- **Problem**:
Restate word for word the lines between the start of the material and the line with "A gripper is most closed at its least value", keeping both of those ends and none of the pictures.

- **Given information**:
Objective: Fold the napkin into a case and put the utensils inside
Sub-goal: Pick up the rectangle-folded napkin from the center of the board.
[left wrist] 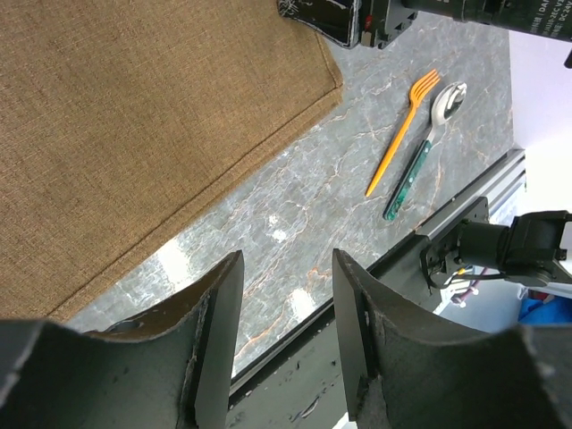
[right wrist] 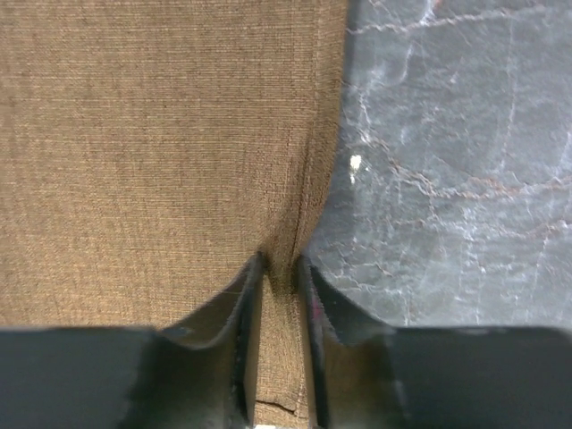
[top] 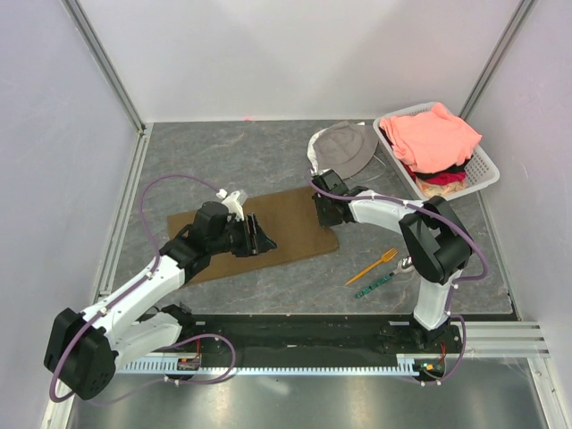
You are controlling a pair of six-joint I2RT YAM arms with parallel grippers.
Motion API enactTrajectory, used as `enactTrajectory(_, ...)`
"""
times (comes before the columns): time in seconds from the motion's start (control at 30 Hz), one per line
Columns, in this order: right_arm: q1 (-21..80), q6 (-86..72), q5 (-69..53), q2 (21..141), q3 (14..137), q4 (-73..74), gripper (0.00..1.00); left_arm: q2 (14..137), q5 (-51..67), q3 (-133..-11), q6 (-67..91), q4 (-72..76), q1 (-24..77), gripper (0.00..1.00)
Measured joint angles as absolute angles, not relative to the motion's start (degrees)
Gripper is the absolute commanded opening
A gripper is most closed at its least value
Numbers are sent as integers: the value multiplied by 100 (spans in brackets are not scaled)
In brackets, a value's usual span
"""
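The napkin (top: 295, 228) is spread flat on the grey veined table (top: 232, 156). Its stitched right-hand hem is pinched between the narrow dark fingers of the right gripper (right wrist: 280, 264), with the coarse brown weave puckered there, a hold judged to be for lifting that edge into the first fold. The left gripper (left wrist: 286, 259) is held spread wide above the near edge, gripping nothing, while the thin orange plastic fork (left wrist: 402, 134) and green-handled metal spoon (left wrist: 427, 143) are laid side by side beyond the napkin's corner, clear of the fold.
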State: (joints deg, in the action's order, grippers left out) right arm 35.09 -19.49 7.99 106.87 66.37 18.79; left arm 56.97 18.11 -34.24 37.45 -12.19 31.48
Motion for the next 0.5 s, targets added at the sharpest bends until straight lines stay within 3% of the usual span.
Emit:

- **Answer to the exercise**:
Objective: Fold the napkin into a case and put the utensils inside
Sub-goal: Pick up the rectangle-folded napkin from the center of the board.
[left wrist] 
[right wrist] 
[top] 
You are controlling a pair of six-joint I2RT YAM arms with parallel grippers.
Motion API enactTrajectory, used as `enactTrajectory(_, ...)`
"""
times (comes before the columns): time in seconds from the motion's start (control at 30 Hz), one per line
Columns, in this order: right_arm: q1 (-21..80), q6 (-86..72), q5 (-69..53), q2 (21..141), q3 (14..137), q4 (-73..74), gripper (0.00..1.00); left_arm: q2 (14..137), q5 (-51..67), q3 (-133..-11), q6 (-67..91), q4 (-72..76), q1 (-24..77), gripper (0.00..1.00)
Measured joint angles as absolute angles, not relative to the motion's start (degrees)
Gripper is the absolute commanded opening
A gripper is most closed at its least value

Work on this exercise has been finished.